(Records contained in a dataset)
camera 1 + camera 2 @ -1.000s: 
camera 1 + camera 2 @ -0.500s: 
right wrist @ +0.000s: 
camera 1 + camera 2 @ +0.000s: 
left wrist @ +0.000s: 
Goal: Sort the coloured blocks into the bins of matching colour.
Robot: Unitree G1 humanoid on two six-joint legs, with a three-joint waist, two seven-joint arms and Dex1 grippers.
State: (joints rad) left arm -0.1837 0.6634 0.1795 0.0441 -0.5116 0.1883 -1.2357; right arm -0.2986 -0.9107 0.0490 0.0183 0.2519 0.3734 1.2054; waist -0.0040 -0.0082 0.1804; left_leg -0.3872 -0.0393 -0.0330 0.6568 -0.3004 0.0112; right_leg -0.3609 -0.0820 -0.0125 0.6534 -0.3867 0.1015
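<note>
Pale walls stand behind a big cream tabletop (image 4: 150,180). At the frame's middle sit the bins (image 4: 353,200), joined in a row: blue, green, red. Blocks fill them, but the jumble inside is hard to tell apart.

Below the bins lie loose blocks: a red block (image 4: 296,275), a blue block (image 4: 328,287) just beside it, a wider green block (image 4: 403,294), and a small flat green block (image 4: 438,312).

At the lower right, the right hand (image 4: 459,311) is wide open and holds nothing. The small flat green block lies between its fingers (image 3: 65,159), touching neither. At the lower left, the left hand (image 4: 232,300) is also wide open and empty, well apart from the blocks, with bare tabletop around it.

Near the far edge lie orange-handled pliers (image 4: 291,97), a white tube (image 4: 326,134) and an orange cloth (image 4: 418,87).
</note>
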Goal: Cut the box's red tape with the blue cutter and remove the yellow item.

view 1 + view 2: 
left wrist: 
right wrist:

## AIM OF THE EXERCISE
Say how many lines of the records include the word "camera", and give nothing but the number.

## RESPONSE BELOW
3